É importante frisar que Certeau
situa, em primeiro lugar, o papel do consumo nessa dinâmica, como sendo
caracterizado sobretudo por suas “astúcias”; pela possibilidade de inversão de
signos e práticas estabelecidos hierarquicamente no cotidiano. Em seguida,
Certeau busca destrinchar a ideia de estratégia: segundo ele, a estratégia
seria o cálculo ou a manipulação das relações de forças exercidas por sujeitos
de poder. A estratégia é uma conduta necessariamente hierárquica, cartesiana,
manifesta pelos “poderes invisíveis do Outro” (CERTEAU, 2014, p. 93).
As táticas, por sua vez, seriam
justamente o oposto: seria um “movimento dentro do campo de visão do inimigo”,
uma “arte do fraco” (CERTEAU, 2014, p. 94). Dessa forma, se as estratégias são
estabelecidas de forma a propagar relações de poder, as táticas são as práticas
que subvertem essa relação; são as possibilidades de construção de outras
formas de consumir, de ser e estar nos espaços públicos e privados. Como posto
pelo autor (2014, p. 97), “a tática é determinada pela ausência de poder, assim
como a estratégia é organizada pelo postulado de um poder”.

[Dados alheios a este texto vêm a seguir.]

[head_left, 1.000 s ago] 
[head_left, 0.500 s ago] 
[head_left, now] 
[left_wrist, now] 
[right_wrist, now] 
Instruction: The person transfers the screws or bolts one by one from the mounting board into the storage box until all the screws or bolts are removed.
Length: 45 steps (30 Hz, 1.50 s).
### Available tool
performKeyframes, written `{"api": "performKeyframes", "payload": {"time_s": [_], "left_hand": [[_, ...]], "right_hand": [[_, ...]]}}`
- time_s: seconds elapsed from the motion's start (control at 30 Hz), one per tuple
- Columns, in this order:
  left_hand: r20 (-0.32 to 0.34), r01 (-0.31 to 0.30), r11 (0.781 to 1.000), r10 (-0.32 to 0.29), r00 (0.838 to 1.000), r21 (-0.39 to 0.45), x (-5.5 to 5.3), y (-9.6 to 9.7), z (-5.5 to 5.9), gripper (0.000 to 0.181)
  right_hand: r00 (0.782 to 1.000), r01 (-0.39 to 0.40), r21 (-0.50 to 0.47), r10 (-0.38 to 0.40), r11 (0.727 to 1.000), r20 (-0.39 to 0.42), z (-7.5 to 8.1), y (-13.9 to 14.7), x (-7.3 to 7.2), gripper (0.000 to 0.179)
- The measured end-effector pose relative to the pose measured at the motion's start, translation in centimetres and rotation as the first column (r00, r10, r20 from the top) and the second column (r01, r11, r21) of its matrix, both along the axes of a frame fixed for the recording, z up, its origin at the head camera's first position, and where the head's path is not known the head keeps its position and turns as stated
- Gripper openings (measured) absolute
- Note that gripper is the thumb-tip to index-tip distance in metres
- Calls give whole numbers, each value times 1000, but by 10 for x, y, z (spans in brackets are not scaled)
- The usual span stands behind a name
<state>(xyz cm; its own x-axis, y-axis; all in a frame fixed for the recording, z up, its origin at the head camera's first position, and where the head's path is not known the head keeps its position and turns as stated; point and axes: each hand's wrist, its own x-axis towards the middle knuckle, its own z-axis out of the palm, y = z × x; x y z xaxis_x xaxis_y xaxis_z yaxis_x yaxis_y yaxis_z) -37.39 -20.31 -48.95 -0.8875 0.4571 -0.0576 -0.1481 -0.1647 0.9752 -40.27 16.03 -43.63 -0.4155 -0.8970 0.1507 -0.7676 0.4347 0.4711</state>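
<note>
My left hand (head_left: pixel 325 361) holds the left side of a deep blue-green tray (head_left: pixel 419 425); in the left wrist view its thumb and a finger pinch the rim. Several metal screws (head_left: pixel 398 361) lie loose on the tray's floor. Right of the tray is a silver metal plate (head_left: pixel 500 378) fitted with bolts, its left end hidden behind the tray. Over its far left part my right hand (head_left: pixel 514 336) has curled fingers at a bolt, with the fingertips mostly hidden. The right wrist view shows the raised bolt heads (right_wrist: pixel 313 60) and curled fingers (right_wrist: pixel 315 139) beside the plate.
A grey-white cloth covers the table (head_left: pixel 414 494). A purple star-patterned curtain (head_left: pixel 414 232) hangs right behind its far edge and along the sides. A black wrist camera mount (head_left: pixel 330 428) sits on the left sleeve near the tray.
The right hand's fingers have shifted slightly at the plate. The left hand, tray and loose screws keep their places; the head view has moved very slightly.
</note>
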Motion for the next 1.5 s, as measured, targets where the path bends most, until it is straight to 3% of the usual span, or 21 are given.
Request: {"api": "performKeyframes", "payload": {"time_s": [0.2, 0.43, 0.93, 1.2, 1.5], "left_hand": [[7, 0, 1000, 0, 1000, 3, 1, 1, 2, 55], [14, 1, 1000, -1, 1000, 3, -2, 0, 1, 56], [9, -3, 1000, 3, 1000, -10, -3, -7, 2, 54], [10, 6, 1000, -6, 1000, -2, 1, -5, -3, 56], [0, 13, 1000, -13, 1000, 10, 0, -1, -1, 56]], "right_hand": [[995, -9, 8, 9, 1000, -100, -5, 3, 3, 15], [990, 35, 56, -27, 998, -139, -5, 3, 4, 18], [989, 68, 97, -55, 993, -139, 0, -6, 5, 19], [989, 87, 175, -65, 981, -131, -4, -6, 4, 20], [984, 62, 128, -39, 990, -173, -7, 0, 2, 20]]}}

Diante do exposto, é possível
associar utilizar tanto a noção de microculturas juvenis, pensada por Ferreira,
quanto os conceitos de artes de fazer, estratégias e táticas trabalhados por
Certeau para analisar sociologicamente as relações entre mulheres, esportes,
estilos de vida e espaço público em Aracaju. Quando pensamos no direito à
cidade, é pertinente que pensemos, também, nas possibilidades de ação - ou,
mais precisamente, nas artes e astúcias de reinvenção da cidade, como propõe
Diógenes (2020) - que engendram práticas cotidianas capazes de desafiar
estruturas de poder presentes no espaço público.
REFERÊNCIAS BIBLIOGRÁFICAS
BARROS, Erna. “Uma cidade muda não muda”: mulheres, graffiti e espaços urbanos hostis. Tese (Doutorado em Sociologia). Universidade Federal de Sergipe, 2020.
CERTEAU, Michel de. Fazer com: usos e táticas. In: A invenção do cotidiano: 1. Artes de fazer.
22. ed. Petrópolis: Vozes, 2014.
DIÓGENES, Glória. Diagramas da
Juventude Contemporânea: Artes e Astúcias de Reinvenção da cidade. In: Juventudes Contemporâneas: Desafios e
Expectativas em Transformação. Rio de Janeiro: Editora Telha, 2020.
FERREIRA, Victor Sérgio. Ondas,
cenas e microculturas juvenis. PLURAL,
Revista do Programa de Pós‐Graduação em Sociologia da USP, São Paulo,
v.15, 2008, pp.99‐128.
HALL; JEFFERSON, Tony (orgs.). Resistance through rituals: youth
subcultures in post-war Britain. London: Routledge, 2003.
[1] Graduada em
Ciências Sociais e Mestre em Sociologia pelo Programa de Pós-Graduação em
Sociologia da Universidade Federal de Sergipe (PPGS/UFS). Membro do Grupo de
Estudos Culturais, Identidades e Relações Interétnicas (GERTs).